Much of the public discourse in Data Science focuses on model optimization (selection of regressors/classifiers, hyperparameter tuning, model training and improvment of the prediction accuracy). Less material is available on using and deploying these trained Machine Learning models in production. I was asked to summarize my experience in this domain in a series of workshops, one of which I deliver next week at the TopHPC conference. Here is a summary.
The best way to understand a production Machine Learning pipeline is to build one, which is what we are doing at the workshops.
For a scenario, imagine a system to classify the incoming scanned documents. Our company mailbox receives several types of documents: an invoice, an offer, a purchase order, a job application, a complaint, a service request, and other. Any minute, a new document might land in the ingest. The system is expected to classify the incoming document and send it to the right department for further processing.
To build such a system, we effectively need two pipelines: one for the training phase, the other for the production phase.
Here is the traning phase pipeline. It works like this:
- The data warehouse (Oracle / MongoDB / filesystem) contains the historical documents selected for training phase.
- The training environment built on Apache Spark cluster is capable of training several kernels to identify the hyperparameter combination that yields model with optimal accuracy
- the kernels themselves are defined in SciKit-Learn or Keras, Spark ML Lib being an alternative.
- The trained models end up encapsulated in the form of a Docker container, providing them with either REST-type or streaming-type input/output interface
- In this form, the containerized models are deployed in production environment
At this point the production pipeline starts. A reference diagram is shown below. The workflow is as follows:
- After some initial preprocessing, the incoming document end up as a new record in a Kafka topic
- Apache Flink is used for additional processing and data cleansing or reorganization, such as, for instance, separation of scanned documents and text correspondence into two separate topics (image recognition might require a specialized classifier)
- The containerized model runs the classification.
- The containerized model resides inside Amazon ECS (Fargate or EC2) for better scalability, deployment and lifecycle management
- The classifier outcome is consumed by other services. This communication might also be streamed using Kafka
Those two pipelines taken together define a simple end-to-end scenario allowing to deploy a ML model in production. This reference architecture can be extended and modified in many ways. For instance, the streaming topology can be made significantly more complex, or Amazon Kinesis might be used in place of Kafka.
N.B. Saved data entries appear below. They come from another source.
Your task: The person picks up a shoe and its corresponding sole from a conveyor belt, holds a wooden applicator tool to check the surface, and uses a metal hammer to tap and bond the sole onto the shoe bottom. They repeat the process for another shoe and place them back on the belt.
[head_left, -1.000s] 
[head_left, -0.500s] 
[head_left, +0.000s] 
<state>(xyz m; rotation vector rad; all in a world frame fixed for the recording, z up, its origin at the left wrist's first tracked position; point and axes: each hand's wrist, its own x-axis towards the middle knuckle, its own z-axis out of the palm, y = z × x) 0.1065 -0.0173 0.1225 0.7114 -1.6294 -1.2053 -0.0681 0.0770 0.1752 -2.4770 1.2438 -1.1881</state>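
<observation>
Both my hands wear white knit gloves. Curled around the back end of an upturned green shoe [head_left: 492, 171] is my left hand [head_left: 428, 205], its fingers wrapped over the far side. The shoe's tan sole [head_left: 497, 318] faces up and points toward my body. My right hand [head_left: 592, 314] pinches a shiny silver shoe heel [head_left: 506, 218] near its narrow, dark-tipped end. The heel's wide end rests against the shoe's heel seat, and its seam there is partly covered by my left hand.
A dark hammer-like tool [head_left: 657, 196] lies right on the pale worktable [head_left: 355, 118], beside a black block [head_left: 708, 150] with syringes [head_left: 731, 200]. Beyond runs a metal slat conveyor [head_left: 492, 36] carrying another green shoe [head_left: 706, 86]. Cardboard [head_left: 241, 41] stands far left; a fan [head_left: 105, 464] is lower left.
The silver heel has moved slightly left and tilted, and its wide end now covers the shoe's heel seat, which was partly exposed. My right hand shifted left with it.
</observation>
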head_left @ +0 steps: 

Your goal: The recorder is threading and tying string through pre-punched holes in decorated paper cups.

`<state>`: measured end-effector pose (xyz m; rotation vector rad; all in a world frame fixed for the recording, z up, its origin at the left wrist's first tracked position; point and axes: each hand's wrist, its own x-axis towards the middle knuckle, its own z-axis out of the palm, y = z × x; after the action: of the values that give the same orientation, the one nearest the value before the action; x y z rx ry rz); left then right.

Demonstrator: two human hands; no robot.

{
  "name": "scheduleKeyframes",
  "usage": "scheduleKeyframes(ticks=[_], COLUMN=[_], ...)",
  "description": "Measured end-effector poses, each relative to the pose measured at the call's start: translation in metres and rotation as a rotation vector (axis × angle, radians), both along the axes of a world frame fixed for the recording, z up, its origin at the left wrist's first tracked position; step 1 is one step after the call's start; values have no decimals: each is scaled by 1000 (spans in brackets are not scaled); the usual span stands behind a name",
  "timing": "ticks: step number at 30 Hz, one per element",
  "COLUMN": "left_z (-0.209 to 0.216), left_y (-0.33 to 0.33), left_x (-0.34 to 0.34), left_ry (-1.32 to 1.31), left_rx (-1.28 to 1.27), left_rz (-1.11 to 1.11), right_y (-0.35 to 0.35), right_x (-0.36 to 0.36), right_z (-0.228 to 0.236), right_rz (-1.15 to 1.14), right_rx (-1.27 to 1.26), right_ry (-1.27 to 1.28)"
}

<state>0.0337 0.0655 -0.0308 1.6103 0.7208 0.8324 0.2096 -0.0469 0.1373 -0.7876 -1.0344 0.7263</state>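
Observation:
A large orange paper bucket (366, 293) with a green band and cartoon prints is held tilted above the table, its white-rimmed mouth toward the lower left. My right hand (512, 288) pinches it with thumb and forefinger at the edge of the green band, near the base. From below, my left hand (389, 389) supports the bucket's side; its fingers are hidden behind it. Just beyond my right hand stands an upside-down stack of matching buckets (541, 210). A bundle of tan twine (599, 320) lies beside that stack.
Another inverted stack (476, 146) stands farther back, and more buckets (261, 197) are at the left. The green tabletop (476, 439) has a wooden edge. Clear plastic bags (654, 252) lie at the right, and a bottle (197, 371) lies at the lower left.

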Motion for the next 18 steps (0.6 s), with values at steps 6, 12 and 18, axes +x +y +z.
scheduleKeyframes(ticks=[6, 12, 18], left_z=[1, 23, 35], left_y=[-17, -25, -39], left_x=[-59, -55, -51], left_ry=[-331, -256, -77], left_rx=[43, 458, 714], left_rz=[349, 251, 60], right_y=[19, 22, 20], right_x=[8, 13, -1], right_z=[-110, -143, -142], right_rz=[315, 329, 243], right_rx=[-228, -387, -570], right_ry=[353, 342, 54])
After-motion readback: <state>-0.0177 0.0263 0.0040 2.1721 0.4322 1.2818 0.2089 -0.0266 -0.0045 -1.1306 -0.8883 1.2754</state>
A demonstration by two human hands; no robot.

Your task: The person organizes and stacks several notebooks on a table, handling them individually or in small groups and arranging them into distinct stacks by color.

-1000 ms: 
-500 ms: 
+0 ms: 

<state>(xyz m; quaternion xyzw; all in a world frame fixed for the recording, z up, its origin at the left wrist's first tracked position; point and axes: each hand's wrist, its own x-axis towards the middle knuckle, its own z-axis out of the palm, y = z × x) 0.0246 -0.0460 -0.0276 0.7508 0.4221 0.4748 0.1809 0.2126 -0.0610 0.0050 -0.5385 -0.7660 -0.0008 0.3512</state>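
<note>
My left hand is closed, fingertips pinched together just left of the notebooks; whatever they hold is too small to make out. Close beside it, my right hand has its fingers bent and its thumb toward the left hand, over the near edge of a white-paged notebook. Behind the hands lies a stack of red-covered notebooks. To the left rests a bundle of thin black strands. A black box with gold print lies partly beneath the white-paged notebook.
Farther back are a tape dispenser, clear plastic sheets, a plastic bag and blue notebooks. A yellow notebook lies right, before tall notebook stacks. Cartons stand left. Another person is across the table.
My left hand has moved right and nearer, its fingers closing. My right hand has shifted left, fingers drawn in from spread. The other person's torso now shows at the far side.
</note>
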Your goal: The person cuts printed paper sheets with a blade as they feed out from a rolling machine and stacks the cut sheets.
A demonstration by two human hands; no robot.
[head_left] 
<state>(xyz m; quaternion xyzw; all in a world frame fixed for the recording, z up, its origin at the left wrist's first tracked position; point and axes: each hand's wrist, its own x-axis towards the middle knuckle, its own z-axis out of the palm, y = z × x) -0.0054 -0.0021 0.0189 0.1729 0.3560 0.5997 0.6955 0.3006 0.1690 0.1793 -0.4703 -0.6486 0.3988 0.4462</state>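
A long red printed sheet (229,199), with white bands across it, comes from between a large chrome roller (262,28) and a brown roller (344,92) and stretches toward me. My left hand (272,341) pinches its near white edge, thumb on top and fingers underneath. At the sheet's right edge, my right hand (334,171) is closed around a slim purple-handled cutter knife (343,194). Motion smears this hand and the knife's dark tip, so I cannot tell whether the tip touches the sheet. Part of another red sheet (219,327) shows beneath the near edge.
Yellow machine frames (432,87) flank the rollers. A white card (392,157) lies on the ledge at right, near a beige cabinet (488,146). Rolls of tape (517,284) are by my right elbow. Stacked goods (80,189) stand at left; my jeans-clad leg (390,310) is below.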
Understanding the workflow conceptually is not that difficult. The main problem lies in the significant number of technologies that need to be orchestrated together, each of them with their own dependencies, config options, limitations and gotchas. During the workshops we are demystifying the overall picture and building these end-to-end pipelines.
Note that the production phase pipeline is not specific to Machine Learning. In fact, the containerized model (visible in the Amazon ECS box in the diagram) can be replaced by any service. In the workshop Big Data for Managers, we focus on building this pipeline without particular focus on data science. The goal of the workshop is to understand how Kafka, Docker, REST and Amazon AWS cloud environment play together in one orchestrated workflow.
In the workshop Data Engineering for Data Scientists, we build both pipelines, with the focus on the needs specific to Data Science and Machine Learning models.